Is it appropriate to say “I wasn’t allowed?” I’m pretty sure I’ve heard it said before to me, but instinctively I want to say “I wasn’t allowed to.” We usually say that “I wasn’t allowed to ______,” but what if we omit the blank? Would the “to” still be necessary after “allowed”?

  • The simple answer is yes, both are fine and common constructions. I disagree with the two current answers that anything in particular is implied or expected by one version or the other. It's probably just dialectal. Sep 18, 2016 at 21:40

2 Answers 2


This is a matter of style. If there is a question, e.g. 'Did you drink beer?' - 'No, I wasn't allowed to.' you refer to the question again without using the word beer again, which would sound strange in a conversation. If you tell something, e.g. 'I wanted to drink beer, but I wasn't allowed to.' you don't repeat the word beer either. I think the 'to' stresses the thing that you wasn't allowed to do. If you don't use it you don't seem to care whether you are allowed or not. In that case you feel like 'I wasn't allowed - so what? I didn't even want to do it.'

  • 1
    "'Did you drink beer?' - 'No, I wasn't allowed to.'" would absolutely not sound strange in conversation. In fact, I would argue that responding "No, I was not allowed to drink beer" would sound either like you're a robot or that you're being condescending, depending on your tone. The answer does not need to repeat the information from the question. What if they simply didn't drink it for no particular reason? Wouldn't a "No" be sufficient, or do they need to spell it out as "No, I did not drink beer"? Sep 18, 2016 at 21:47
  • What you say with sounding like a robot is what I mean. Sorry, came across wrong. I would say 'No, I did not drink beer' if someone else would judge me for drinking beer - in the suitable tone, of course.
    – user40861
    Sep 19, 2016 at 4:23

I wouldn't expect to see “I wasn’t allowed?” without some mention of what wasn't allowed.

Did you go to the party?
No, I wasn't allowed to (go).

In this example, go can be omitted if it is known in context. But without to it is unclear what allow refers to. I would not say it is wrong, but it sounds cut off at best (even if you omit to it seems like something should be there).

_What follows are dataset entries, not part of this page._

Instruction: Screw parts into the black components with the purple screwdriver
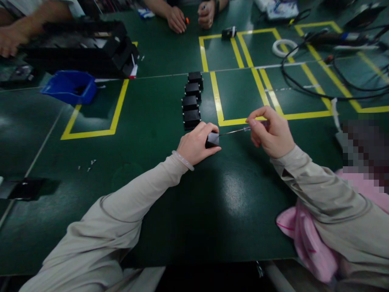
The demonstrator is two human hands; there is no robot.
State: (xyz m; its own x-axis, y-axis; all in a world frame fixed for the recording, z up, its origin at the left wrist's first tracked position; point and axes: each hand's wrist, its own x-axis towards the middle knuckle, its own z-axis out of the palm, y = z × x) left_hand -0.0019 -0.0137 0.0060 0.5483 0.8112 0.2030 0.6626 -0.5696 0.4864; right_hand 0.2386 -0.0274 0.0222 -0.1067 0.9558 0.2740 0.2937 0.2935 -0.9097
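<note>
My left hand (197, 144) grips a small black block (212, 140) at the middle of the green table (170, 219). To its right, my right hand (269, 132) is closed on a thin screwdriver (234, 131), whose clear handle end shows by the fingertips. The screwdriver's metal shaft points left and its tip meets the block's right side. Just beyond my left hand, several similar black blocks (190, 103) stand in a row running away from me, with small shiny bits at their sides.
A blue bin (73, 87) and a large black case (82, 48) lie at the left. Screws (91, 164) are scattered nearer. Cables (304, 87), a white tape ring (285, 48) and pink cloth (313, 239) are at the right. Another person's hands (176, 19) rest across the table.
</note>
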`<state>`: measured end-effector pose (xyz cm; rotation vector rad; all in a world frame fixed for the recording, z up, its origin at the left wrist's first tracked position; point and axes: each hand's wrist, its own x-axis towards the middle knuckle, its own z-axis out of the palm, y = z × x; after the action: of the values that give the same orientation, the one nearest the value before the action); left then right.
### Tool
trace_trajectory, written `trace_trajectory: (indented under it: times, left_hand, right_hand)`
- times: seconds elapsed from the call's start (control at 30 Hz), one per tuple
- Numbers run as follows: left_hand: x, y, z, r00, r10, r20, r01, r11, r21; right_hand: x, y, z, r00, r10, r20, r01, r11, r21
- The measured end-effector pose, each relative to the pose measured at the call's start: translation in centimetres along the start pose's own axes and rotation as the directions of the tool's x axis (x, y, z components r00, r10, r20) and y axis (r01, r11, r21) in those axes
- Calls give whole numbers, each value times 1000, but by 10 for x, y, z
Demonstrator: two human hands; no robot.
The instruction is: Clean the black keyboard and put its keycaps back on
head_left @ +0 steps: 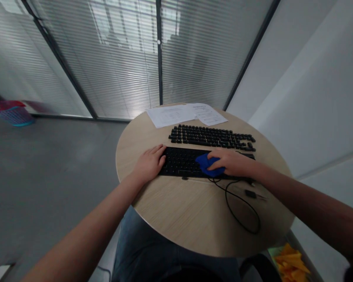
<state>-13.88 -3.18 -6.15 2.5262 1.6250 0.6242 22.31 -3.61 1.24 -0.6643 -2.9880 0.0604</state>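
A black keyboard base (182,161) without its keycaps lies on the round wooden table (176,207). At its left end rests my left hand (150,161), fingers spread against the edge and holding nothing. My right hand (231,161) has its fingers closed on a blue cloth (207,163), which lies on the right part of the base and hides some of it. Behind the base, loose black keycaps (206,135) are laid out in keyboard order on the tabletop.
Paper sheets (172,114) lie at the table's far edge. A black cable (235,215) loops at the front right, near a small black-handled tool (250,194). A basket (17,115) stands on the floor at left; a bin with orange items (291,264) is at lower right.
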Motion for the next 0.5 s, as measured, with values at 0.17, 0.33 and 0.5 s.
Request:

However you can make this passive:

Did you go to the party?
No, it wasn't allowed.

Here it refers back to going to the party.

  • "But without to it is unclear what allow refers to." Nonsense. The response is clearly a response regardless. If they were arbitrarily referring to something else that wasn't allowed, then the presence or absence of "to" makes no difference. "I wasn't allowed (a kite)" and "I wasn't allowed to (fly a kite)", for example, are both complete non sequiturs given a question about a kite-free party. Sep 18, 2016 at 21:45
  • @MatthewRead As I said "I would not say it is wrong", but if you just said " "I wasn't allowed." I would have the distinct impression that something should follow, based on usage I am familiar with.